If may affect as many as half of U.S. teenagers, can be as bad or worse than being beaten up in the schoolyard, and is so relentless and emotionally devastating that suicide can sometimes be the result.

Whether it is through emails, instant messaging, cell phones, texting or websites, cyberbullying is a growing problem.

In the past 10 years 37 U.S. states have adopted legislation mandating that schools implement anti-bullying statutes.

It is becoming something that people recognize as a significant issue as more and more students start talking about it, and unfortunately, as these extreme cases of suicide and students hurting themselves is becoming more prevalent, said Dan Tarplin, the New York Educational Director of the Anti-Defamation League (ADL), which fights anti-Semitism and bigotry.

Unlike schoolyard taunts or fights, Tarplin said the anonymity of electronic media can embolden bullies and its pervasiveness enables a nasty comment, a harsh remark, an unflattering photo or video to be sent to countless numbers of people in an instant.

With electronic forms of bullying there is no refuge, said Scott Hirschfeld, director of curriculum and training in ADL's education division, who created its program to raise awareness to counter cyberbullying.

Here it is 24/7. It is always online.
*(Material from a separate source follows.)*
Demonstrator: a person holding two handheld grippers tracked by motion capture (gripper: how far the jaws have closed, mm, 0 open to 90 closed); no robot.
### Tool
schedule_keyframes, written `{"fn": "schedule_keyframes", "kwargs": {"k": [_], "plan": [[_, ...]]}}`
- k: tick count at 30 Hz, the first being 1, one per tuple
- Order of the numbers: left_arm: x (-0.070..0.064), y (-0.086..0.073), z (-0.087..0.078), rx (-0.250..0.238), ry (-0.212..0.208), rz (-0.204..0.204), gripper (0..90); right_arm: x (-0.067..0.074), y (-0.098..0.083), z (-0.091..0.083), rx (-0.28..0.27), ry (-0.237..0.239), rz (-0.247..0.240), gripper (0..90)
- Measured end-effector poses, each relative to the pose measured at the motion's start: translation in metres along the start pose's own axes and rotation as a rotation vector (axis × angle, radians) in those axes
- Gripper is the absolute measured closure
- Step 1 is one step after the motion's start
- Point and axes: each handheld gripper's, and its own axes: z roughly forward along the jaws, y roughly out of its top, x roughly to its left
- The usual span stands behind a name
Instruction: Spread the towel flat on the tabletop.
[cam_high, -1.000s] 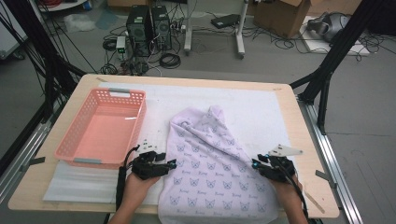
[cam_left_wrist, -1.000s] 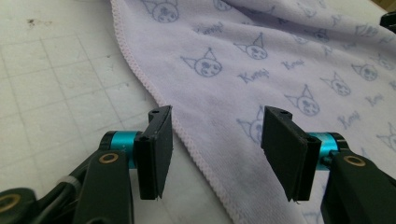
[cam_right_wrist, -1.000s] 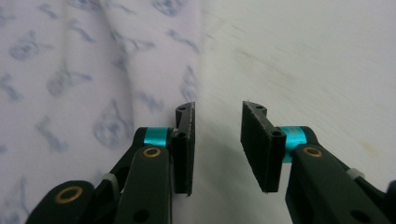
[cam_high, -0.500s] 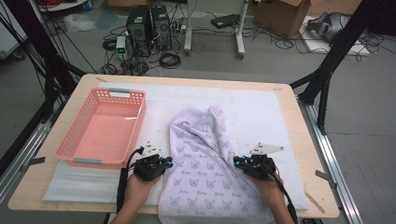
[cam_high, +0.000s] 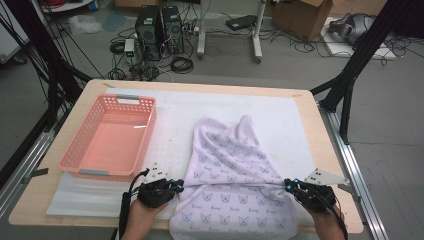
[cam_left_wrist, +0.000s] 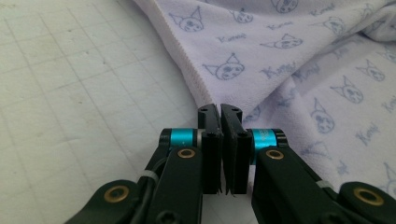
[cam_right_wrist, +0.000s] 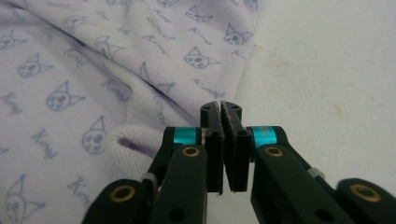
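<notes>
Both jaw pairs clamp the lilac towel (cam_high: 235, 170): left gripper (cam_high: 176, 186) and right gripper (cam_high: 290, 185) stretch its fold parallel to the desk's near edge.

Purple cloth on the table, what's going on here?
A person holds a gripper in each hand at the near edge of the table. The left gripper is shut on the left edge of the lilac printed cloth, and the right gripper is shut on its right edge, with the fabric stretched taut between them. The far part of the cloth lies bunched on the white mat. A pink basket sits empty to the left.
</notes>
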Motion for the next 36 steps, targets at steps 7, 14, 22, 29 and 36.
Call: {"fn": "schedule_keyframes", "kwargs": {"k": [7, 14, 22, 29, 36], "plan": [[0.001, 0.001, -0.001, -0.029, -0.026, 0.010, 82.2, -0.024, 0.012, 0.017, -0.090, -0.088, 0.125, 70.9], [0.000, 0.000, 0.001, -0.025, -0.040, 0.018, 80.3, -0.024, 0.031, 0.077, 0.016, -0.044, 0.124, 70.3], [0.002, 0.000, 0.002, -0.026, -0.051, 0.011, 67.7, -0.011, 0.049, 0.108, -0.001, 0.027, 0.187, 52.3], [0.002, 0.000, 0.001, -0.037, -0.050, 0.016, 63.9, -0.003, 0.054, 0.113, 0.032, 0.038, 0.161, 83.0], [0.000, 0.001, 0.002, -0.039, -0.050, 0.031, 61.3, -0.020, 0.055, 0.074, -0.078, -0.115, 0.200, 83.6]]}}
Even if you turn off your computer you know that Web page is up, or that people are spreading this rumor about you. The relentlessness of it is very psychologically devastating.

MESSING AROUND

Teenagers at a day-long ADL conference said they thought cyberbullying was just messing around until they heard John Halligan speak about his 13-year-old son Ryan, who committed suicide in 2003 after years of bullying, both on and offline.

He was continually harassed about being potentially gay, Halligan, a former manager at IBM who now tells Ryan's story at schools around the country, said in an interview.
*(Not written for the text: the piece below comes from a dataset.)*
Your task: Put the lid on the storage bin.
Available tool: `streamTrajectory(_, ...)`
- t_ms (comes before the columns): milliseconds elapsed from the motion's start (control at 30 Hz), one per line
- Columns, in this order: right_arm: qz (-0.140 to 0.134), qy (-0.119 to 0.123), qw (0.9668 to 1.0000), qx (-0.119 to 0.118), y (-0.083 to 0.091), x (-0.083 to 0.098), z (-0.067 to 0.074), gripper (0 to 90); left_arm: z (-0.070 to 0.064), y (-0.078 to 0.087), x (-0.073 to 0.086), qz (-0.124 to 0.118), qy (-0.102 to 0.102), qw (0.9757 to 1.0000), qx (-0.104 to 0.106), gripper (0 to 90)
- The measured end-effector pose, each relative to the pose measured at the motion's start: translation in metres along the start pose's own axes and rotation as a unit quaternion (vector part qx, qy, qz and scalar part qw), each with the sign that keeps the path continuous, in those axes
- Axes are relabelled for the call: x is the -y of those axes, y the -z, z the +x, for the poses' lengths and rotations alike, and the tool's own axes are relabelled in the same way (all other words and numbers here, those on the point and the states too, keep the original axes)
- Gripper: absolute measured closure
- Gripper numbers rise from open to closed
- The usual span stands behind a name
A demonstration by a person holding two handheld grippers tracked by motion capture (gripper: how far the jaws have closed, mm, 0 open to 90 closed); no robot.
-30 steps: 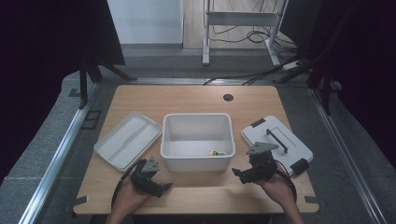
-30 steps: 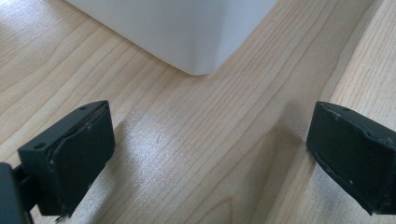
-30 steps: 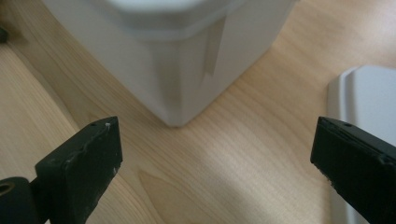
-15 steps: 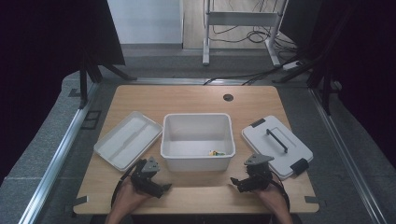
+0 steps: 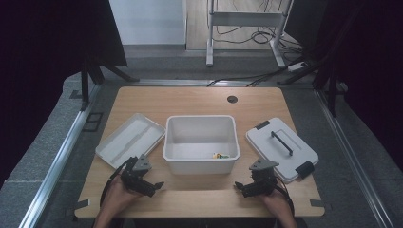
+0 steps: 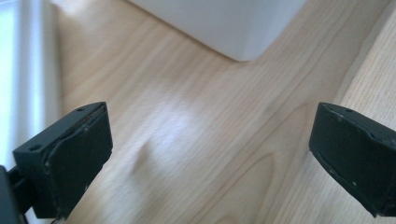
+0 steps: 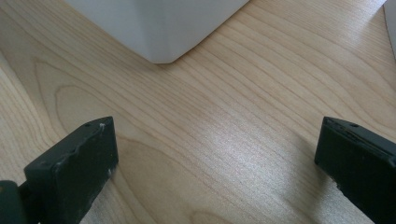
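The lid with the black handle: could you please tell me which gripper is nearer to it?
Right. The right gripper sits at the table's near edge just beside the lid, jaws open. The left gripper is across the white bin, near the tray.

Bare table (image 5: 199,190) lies before both tools; the bin (image 5: 200,164) blocks beyond.

We cannot identify the small yellowish items (image 5: 219,156) in the white bin (image 5: 200,124); the lower picture edge crops both forearms.
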State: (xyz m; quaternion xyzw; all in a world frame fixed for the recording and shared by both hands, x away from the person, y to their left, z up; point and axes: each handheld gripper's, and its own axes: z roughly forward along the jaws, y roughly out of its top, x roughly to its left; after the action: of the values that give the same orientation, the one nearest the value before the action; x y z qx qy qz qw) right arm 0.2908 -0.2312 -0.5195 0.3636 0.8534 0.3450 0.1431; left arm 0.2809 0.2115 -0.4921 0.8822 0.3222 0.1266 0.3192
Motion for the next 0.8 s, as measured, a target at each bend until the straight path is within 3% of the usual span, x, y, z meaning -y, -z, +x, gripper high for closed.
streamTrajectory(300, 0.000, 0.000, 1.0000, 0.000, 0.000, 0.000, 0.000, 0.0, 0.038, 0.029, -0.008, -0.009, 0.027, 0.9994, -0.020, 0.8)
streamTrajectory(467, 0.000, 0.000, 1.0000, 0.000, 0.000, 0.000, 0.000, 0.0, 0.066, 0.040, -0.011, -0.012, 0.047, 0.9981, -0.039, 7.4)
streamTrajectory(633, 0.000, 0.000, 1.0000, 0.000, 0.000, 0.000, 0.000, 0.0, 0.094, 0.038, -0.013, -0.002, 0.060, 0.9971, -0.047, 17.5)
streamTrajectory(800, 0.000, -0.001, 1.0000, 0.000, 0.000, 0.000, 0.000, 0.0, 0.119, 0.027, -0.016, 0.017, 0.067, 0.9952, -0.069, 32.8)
Halligan only discovered the extent of the torment his son had endured after his death.

He was trying to manage the situation on his own, which a lot of these kids do, tragically, he said. I never anticipated that his peers would become such a danger to him.

Halligan encourages bystanders, students who are aware of cyberbullying and choose to do nothing, to use the power of peer pressure to stop it.

His message to parents is to speak to their children.

Make sure you turn that computer off, often, and have a sit-down conversation about what is going on in their lives. Create as much opportunity as you can to allow them to express their feelings and what they might be going through.

Halligan was instrumental in getting a Bullying Prevention Law passed in Vermont seven months after Ryan's death.

For those states that don't already have one, Tarplin said the ADL's civil rights department has created model legislation to help lawmakers lobby for laws to address bullying and cyberbullying.

It would make schools and other institutions accountable to insure that prevention measures were happening in their institutions, he said.